Intermedio (por Luis Nieto)
Juventud, divino tesoro; te vas para no volver. Cuando quiero llorar no lloro y a veces lloro sin querer
Queridos amigos:
No dejo de pensar en el público de este blog, presente o futuro, y en cuándo se harán escuchar. La retroalimentación o la idea de ella resulta para mí hoy una incógnita. Y es pensando en esta interrogante sobre el futuro que hoy comienzo mi nueva participación. Estoy a la mitad del camino, esto es, a la mitad del recorrido y en el centro de la vía, con la conciencia de mi origen y con incertidumbre de mi destino. Y es difícil determinar cuál ha sido el avance, pues la vida se compone de muchas carreras, como una olimpiada, de muchas pruebas. Imposible me resulta realizar este ejercicio sin detenerme a considerar lo que ha sido mi camino, la manera en que lo he andado y a los seres inseparables que lo han recorrido conmigo. Echando una ojeada al medallero, encuentro algunas victorias, algunas derrotas para las que hay más oportunidades y otras que no tienen reintegro. Éstas últimas muy a menudo tienen una fuerza debilitadora, valga la redundancia, que pueden culminar en un knock-out, y la forma de combatirlas es tomar de su fuerza el impulso para resurgir. Nunca es tan fácil empezar a subir como cuando se está en el fondo. Y así es como todo está diseñado. La felicidad a mi parecer consiste en acumular medallas, entendiendo por esto logros en los aspectos importantes de la vida o en todos, sin jamás dejar de asignar las prioridades correctas. Y son tantas las competencias, que el más apto no es el que marca mayor superioridad en una disciplina, sino aquel que es capaz de entregar el mejor esfuerzo para avanzar en todo, generalmente despacio. Ganador de varias de las pruebas, perdedor de otras y descalificado en otras más, la mitad del camino me parece el momento para repensar y revaluar los objetivos.

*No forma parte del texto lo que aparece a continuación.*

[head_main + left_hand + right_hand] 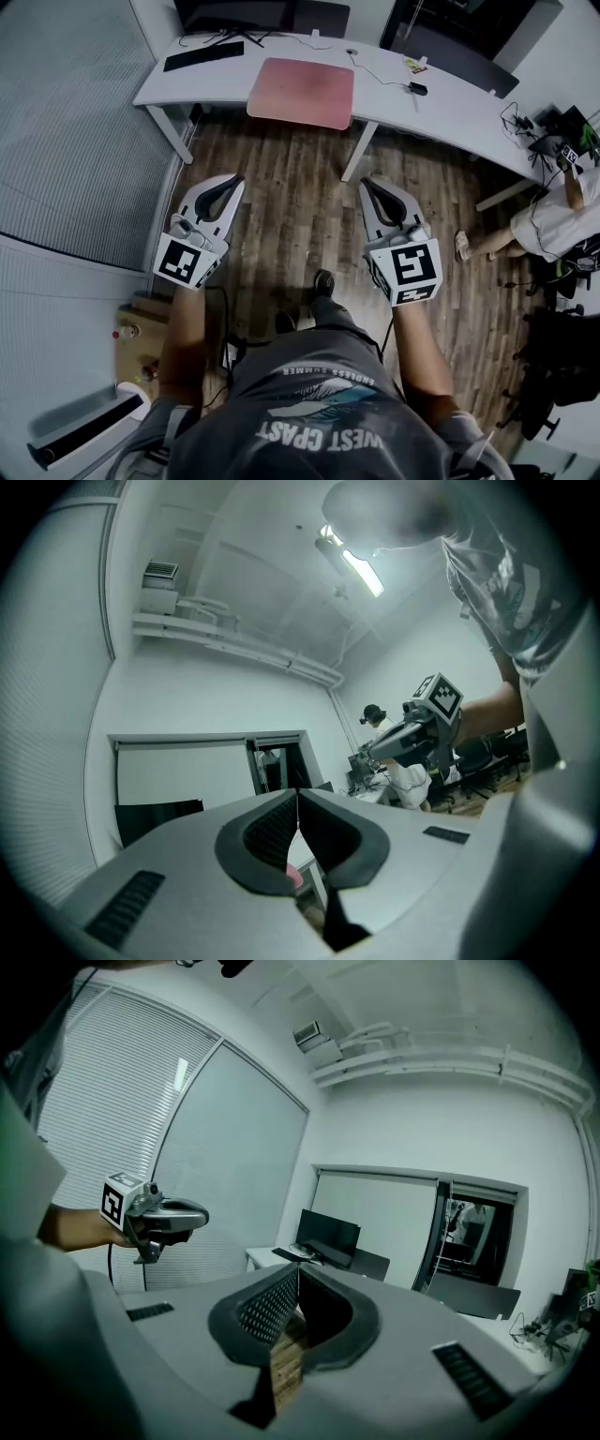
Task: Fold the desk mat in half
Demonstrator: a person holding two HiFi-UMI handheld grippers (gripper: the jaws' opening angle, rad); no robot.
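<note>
The desk mat [301, 91] is laid on the desk [450, 94], well beyond the left gripper [226, 182] and right gripper [368, 186]. Both are pressed together, empty.

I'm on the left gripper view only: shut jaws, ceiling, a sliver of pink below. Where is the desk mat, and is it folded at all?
Observer: In the head view the pink desk mat lies flat and unfolded at the front edge of the white desk.
Operator: Is either gripper at it?
Observer: No. The left gripper and right gripper are both held over the wooden floor, short of the desk.
Operator: And the right jaws?
Observer: The right gripper view shows them together, with nothing between them.
</note>
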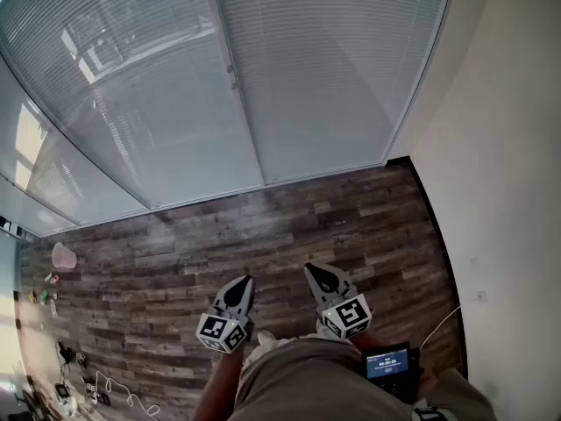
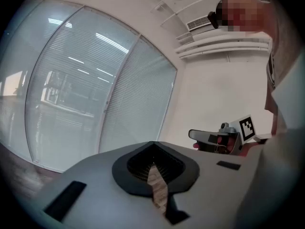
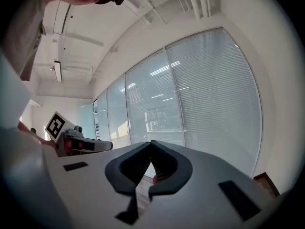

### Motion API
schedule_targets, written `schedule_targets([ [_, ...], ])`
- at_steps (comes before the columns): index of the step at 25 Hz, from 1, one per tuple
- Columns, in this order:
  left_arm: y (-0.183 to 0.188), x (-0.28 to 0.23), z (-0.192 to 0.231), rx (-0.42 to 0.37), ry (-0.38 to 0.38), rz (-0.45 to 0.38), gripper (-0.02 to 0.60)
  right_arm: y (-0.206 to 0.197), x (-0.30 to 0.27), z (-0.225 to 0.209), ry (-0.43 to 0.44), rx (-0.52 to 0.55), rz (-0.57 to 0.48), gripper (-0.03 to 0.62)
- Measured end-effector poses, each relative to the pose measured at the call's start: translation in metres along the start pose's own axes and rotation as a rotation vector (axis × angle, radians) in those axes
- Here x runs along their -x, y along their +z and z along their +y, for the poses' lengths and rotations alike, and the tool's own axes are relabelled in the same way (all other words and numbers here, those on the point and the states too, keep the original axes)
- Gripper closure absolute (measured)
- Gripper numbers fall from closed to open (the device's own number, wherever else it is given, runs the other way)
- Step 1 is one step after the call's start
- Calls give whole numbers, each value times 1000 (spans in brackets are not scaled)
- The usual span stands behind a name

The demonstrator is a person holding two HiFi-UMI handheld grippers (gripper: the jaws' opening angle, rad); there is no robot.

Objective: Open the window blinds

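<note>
Window blinds: fill the upper half of the head view, lowered, slats shut, well apart from both grippers.

Left gripper and right gripper: lower centre, side by side near the person's waist. Both are clenched tip to tip with nothing between them, and both aim roughly level at the glass. Judged a carry posture, with no step of the task yet begun.

Small fitting on the upright between panels; purpose unclear.

Wood-plank floor runs to the window foot. White wall at right. Pink object and cables at lower left.
</note>
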State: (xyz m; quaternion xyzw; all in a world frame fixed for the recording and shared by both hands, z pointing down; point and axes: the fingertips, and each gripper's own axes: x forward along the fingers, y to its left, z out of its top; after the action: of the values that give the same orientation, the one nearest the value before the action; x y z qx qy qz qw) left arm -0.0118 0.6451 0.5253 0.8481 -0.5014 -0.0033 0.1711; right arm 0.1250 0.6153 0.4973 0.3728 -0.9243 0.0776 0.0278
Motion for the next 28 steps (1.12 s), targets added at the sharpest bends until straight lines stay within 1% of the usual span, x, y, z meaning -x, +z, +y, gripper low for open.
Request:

Confieso que he vivido, que me he sabido rodear de las mejores personas y que he descubierto que la felicidad no es una condición estática, sino una moneda de circulación cotidiana por la que hay que trabajar y esforzarse. Sin lugar a dudas he sido afortunado, en el entendido de que la fortuna o la suerte no son nociones fortuitas, sino la sucesión de eventos positivos o negativos para la cual el hombre no ha podido señalar un patrón de comportamiento preciso. He encontrado la vida un tanto cuanto compleja, sobre todo por la abrumadora cantidad de situaciones que se conjugan para producir un panorama general. Sé que pocas veces se recibe lo que no se merece y que algunas otras pensamos no recibir todo lo que merecemos. En la vida se cometen errores, algunos se pagan en una sola exhibición y otros son a crédito, en mensualidades o anualidades que no siempre son cómodas, pero que siempre tenemos la capacidad de cubrir. Yo he cometido algunos, de los que he sido responsable. De algunos me arrepiento y de otros no, todos me han hecho ser mejor y manejar el mundo con más destreza. Llamo “fortuna” a haber sido hijo de personas fuera de serie, a tener hermanos de los que he podido aprender y con los que he compartido momentos inolvidables, a gozar de la amistad entrañable de personas de valor incalculable, a haber estado con mujeres que corrigieron mis deficiencias y acrecentaron mis cualidades, a tener la sapiencia de conducirme con honestidad y la inteligencia para forjar una existencia plena y de satisfacciones; conceptos todos para cuya definición justa todos los adjetivos resultan escasos.
Llamo “fortuna” a haber sabido desde temprano cosas de la vida que a algunos les toma 50 años empezar a comprender y que muchos jamás alcanzan a vislumbrar, a haber librado duras batallas y golpes mortíferos, y haber exprimido toda la experiencia que había en ellos, siempre con el respaldo y apoyo de la gente por la que vale la pena vivir. Llamo “fortuna” a haber tenido el valor de encaminar mis pasos hacia delante, a pesar de todas las invitaciones para no hacerlo, a tener siempre el coraje para prosperar, para tratar de ser mejor con cada vuelta de la Tierra y para atreverme a actuar según mis convicciones. Tiene que llegar un día el momento en que en verdad lo primero sea lo primero y se atienda lo descuidado, para intentar no perderlo. A veces se descubre que hay cosas que se pueden perder de tal manera que parezca que nunca se tuvieron. Vivir la vida al extremo y permitirse experimentar parece ser la recomendación más sana. Si usted tiene algo que no quiere perder, no lo cuide, vívalo, úselo. La vida no es para cuidarla. En todos los casos el precio de vivir la vida es perderla. El precio de no vivirla es el mismo. Pero el camino no se acaba.